L’intero brano si trova nel libro XXIV dell’Iliade, ai versi 477-524. I versi più significativi riguardo alla compassione sono:

v. 503, Priamo dice ad Achille:  “Abbi piètà di me, pensando al padre tuo”.

v. 516 Achille osserva Priamo, “commiserando la testa canuta”

Tutto il brano è però giocato sul sentimento della compassione, cioè del “sentire insieme”, del provare insieme una quasi identica emozione (il più delle volte si tratta di un dolore).

Cos’è la compassione secondo i Greci?

Omero ha usato due termini per indicare il sentimento della compassione. Priamo che dice “abbi pietà di me” usa il verbo elehw, deriva dal sostantivo greco che indica la pietà. Secondo il filosofo greco Aristotele, vissuto molto tempo dopo Omero, al centro della esperienza della tragedia ci sono il terrore e anche la pietà per quanto avviene sulla scena; questi due sentimenti portano alla catarsi, alla purificazione dello spettatore.

Il termine che usa Achille, commiserare, cioè oikteirw, deriva da un sostantivo che significa compassione, pietà, ma anche lamento, gemito. Insomma l’elemento che determina il sorgere della compassione è la condivisione della sofferenza, l’aver esperito una sofferenza uguale a chi ci sta di fronte oppure la capacità empatica di metterci nei suoi panni.

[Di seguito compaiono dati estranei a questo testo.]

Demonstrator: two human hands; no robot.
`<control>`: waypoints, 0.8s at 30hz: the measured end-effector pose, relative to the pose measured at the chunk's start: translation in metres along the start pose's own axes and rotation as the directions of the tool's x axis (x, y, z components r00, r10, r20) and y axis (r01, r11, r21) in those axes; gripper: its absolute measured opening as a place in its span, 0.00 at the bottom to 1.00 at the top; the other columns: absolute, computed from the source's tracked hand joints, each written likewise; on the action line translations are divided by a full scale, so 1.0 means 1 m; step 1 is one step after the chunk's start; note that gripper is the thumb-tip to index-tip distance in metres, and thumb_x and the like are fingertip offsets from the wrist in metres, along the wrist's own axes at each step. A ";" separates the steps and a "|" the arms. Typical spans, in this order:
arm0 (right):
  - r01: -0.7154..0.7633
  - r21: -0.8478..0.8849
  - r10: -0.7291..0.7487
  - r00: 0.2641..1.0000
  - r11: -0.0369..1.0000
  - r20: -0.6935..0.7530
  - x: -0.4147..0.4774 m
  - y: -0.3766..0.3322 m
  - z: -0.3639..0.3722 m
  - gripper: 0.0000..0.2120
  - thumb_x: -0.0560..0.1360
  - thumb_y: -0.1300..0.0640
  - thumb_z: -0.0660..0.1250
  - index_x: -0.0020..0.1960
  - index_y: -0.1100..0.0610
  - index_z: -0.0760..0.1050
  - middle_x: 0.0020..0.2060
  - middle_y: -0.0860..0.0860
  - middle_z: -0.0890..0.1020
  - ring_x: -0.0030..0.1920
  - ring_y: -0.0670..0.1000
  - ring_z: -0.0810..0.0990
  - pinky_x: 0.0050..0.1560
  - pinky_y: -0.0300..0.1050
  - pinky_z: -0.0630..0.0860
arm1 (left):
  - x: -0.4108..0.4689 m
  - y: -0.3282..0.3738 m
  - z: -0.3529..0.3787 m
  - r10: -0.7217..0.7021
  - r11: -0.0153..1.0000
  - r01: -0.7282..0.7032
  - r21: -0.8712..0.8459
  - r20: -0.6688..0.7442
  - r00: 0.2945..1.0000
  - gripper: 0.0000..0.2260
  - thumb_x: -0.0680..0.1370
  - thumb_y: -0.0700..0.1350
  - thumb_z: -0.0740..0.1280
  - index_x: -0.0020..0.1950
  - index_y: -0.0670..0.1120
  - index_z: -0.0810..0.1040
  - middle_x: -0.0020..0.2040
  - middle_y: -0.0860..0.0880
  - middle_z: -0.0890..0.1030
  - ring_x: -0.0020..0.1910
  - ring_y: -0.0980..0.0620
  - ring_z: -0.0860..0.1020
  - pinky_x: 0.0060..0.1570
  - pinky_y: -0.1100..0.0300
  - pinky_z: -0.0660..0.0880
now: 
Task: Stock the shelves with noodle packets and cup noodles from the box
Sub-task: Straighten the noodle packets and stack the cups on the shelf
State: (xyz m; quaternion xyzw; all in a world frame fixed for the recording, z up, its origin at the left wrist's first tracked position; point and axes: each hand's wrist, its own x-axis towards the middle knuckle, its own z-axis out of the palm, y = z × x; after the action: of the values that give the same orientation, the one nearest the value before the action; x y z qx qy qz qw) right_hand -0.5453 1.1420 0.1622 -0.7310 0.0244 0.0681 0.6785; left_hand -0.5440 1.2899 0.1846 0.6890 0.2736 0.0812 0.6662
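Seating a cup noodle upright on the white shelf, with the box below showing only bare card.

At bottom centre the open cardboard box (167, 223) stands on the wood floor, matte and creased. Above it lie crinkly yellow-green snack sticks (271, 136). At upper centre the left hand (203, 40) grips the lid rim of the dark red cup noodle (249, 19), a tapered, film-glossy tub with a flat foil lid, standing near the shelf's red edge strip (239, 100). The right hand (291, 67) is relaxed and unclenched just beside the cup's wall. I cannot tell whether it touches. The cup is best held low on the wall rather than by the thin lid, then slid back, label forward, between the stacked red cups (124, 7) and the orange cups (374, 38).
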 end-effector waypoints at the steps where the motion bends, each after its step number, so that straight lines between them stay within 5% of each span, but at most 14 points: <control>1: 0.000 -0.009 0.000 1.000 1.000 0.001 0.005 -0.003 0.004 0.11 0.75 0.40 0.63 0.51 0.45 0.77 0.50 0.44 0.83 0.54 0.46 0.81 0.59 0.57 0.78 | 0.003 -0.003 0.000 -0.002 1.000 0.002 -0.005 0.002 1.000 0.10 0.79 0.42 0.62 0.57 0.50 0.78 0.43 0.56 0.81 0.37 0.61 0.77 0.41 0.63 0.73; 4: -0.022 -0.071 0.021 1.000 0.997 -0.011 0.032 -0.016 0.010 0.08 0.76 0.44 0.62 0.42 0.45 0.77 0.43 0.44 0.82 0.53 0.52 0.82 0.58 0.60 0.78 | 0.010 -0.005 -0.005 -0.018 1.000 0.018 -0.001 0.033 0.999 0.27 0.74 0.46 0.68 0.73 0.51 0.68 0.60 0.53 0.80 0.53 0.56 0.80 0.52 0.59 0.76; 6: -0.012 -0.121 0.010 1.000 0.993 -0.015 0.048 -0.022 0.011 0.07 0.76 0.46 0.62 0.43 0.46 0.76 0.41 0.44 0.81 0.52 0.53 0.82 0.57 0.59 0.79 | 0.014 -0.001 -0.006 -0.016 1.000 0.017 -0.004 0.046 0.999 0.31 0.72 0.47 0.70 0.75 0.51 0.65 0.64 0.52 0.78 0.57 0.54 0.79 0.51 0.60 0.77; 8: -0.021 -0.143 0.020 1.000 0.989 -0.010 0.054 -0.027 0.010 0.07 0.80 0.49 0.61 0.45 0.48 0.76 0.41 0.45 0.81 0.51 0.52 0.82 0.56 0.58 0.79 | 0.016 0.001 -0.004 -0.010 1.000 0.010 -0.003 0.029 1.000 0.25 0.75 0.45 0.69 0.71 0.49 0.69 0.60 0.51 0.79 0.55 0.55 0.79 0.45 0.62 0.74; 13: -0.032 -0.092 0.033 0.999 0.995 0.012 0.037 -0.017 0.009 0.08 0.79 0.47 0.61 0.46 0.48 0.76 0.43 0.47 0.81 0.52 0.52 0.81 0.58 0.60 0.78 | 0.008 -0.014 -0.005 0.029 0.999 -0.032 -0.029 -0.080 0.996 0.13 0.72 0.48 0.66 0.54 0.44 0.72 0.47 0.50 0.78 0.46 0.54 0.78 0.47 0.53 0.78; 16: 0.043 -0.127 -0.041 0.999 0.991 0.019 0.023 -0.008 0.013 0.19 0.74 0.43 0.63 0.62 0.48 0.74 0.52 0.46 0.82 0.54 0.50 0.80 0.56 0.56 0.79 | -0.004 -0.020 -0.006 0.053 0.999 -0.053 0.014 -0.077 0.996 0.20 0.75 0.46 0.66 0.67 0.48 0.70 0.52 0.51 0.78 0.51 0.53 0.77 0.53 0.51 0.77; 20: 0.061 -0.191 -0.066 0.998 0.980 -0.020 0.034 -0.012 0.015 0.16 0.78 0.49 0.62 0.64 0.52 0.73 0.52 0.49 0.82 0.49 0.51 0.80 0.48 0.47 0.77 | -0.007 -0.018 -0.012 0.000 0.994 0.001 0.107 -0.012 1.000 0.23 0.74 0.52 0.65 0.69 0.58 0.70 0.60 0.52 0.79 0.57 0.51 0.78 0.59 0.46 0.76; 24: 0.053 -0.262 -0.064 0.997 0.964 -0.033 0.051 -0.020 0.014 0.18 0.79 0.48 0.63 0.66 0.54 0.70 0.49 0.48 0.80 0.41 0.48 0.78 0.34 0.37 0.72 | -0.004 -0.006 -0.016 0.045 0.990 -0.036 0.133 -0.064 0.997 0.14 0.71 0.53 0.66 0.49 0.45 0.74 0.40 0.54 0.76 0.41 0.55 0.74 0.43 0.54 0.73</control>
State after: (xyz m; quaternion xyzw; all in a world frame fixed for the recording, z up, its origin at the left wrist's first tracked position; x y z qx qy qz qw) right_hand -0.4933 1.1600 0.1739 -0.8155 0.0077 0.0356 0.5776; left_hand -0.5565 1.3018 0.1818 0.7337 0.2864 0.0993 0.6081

Nella tragedia di Sofocle “Elettra” si narra la vicenda dei due fratelli Elettra e Oreste, figli di Agamennone e di Clitemnestra. Clitemnestra ha ucciso Agamennone al suo ritorno da Troia, Oreste è stato allontanato dalla città, Elettra invece è rimasta e medita di vendicare il padre. Per fare ciò spera nel ritorno del fratello. Oreste in effetti giunge ad Argo, ma si finge un altro, un amico che porta con sé un’urna, in cui, egli dice, sono le ceneri di Oreste. Quando incontra Elettra, questa appena vede l’urna scoppia in lacrime. 

Oreste nel vedere il dolore della sorella piange lui pure, allora Elettra gli dice: “Perché, straniero, mi guardi così e mi compiangi?”.

Quando lo straniero le dice che l’ha riconosciuta Elettra si stupisce e gli chiede come abbia fatto. Allora lo straniero, cioè Oreste, risponde: “Vedendo su di te i segni di molti patimenti“.

Ecco che ancora al tema della compassione si accompagna il tema del dolore. Elettra gli narra le sue pene e gli dice: “Tu sei l’unico che finalmente ha compassione di me“.

Oreste allora afferma: “L’unico infatti che ti avvicina soffrendo i tuoi dolori come suoi“.

Questo è davvero il succo della compassione, secondo i Greci, e anche secondo l’uomo di oggi: soffrire i dolori di un altro come se fossero i propri!